5. Staking, lending & DeFi
Rewards from staking, yield farming or lending protocols are almost alwaystaxable on receipt at FMV — as business income if active, otherwise as miscellaneous income. Wrapping, providing liquidity, and certain bridge transactions are likely dispositions (CRA has confirmed in several technical interpretations). Detailed records of each on-chain action are essential.
6. NFTs
- Creator/minter: sale revenue is business income on T2125; royalty receipts taxed when received.
- Investor: capital property in the same way as fungible crypto; minted with crypto = disposition of that crypto.
- Trader: NFT flipping at scale may push to business income.
7. T1135 foreign property reporting
Crypto held on a non-Canadian exchange (Binance, Coinbase, Kraken, etc.) or in self-custody outside Canada counts as "specified foreign property." If the aggregate cost amount of all specified foreign property at any time in the year exceeds CAD $100,000, file Form T1135. Failure penalty is $25/day to $2,500, with worse for gross negligence. Self-custody hardware wallets located outside Canada (most cold storage) are caught.
8. Superficial loss rules apply
Selling crypto at a loss and buying back identical property within 30 days denies the loss (s. 54).
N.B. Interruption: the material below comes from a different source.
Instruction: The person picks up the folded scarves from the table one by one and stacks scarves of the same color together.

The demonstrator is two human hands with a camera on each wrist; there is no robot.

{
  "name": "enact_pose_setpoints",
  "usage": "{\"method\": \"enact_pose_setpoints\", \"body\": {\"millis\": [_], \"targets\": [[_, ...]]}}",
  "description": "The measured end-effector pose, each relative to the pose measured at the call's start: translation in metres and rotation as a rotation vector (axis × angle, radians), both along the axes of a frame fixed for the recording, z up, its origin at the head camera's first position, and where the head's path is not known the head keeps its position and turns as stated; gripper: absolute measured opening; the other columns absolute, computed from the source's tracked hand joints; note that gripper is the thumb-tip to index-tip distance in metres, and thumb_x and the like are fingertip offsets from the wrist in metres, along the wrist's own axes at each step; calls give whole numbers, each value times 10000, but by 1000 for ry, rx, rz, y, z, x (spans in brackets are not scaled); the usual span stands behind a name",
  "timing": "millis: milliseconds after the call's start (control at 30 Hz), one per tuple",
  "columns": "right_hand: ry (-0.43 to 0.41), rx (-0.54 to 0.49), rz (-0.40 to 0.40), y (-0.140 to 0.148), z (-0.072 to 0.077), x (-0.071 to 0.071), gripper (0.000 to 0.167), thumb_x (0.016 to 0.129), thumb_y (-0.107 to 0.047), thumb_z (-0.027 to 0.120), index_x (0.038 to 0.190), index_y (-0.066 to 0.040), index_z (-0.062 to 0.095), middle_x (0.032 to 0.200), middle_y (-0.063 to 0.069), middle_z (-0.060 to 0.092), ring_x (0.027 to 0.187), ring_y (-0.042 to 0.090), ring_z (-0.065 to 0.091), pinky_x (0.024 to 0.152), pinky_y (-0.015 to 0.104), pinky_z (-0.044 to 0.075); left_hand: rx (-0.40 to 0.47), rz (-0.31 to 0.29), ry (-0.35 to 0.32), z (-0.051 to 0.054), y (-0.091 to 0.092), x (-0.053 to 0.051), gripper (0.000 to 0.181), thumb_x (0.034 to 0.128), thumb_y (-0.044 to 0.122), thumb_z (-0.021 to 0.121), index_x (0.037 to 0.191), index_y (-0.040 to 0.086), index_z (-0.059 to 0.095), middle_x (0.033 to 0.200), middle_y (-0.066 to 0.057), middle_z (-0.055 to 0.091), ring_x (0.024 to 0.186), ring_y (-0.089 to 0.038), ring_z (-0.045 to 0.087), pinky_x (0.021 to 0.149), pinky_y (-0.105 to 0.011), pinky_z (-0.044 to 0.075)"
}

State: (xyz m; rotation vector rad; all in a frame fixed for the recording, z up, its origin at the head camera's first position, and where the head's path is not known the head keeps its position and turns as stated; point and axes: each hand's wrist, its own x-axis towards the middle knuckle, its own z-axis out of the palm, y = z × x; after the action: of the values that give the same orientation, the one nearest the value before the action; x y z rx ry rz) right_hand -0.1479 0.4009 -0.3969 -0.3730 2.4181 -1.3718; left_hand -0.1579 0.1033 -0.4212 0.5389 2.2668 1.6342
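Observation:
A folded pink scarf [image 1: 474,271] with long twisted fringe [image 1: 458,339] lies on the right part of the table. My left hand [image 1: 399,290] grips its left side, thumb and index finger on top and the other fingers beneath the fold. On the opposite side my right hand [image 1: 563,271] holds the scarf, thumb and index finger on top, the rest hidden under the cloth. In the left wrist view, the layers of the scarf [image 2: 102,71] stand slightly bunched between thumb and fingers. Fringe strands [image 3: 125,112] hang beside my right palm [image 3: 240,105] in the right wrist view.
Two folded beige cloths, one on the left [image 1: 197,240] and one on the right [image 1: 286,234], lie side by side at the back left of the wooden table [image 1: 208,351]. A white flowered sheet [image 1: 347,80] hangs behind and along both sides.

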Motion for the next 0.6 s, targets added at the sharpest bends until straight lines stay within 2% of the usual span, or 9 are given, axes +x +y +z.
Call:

The denied amount is added to the ACB of the replacement property. This breaks naïve "tax loss harvesting" of BTC or ETH unless you genuinely stay out for 31 days or switch to a non-identical asset.
9. ACB tracking
Canada uses the average cost method per identical property (s. 47). Specialised software (Koinly, CoinTracker, CoinLedger, Crypto.com Tax) can ingest exchange API data and produce ACB-method reports. Maintain immutable monthly snapshots — exchange data quality degrades after delistings or platform shutdowns.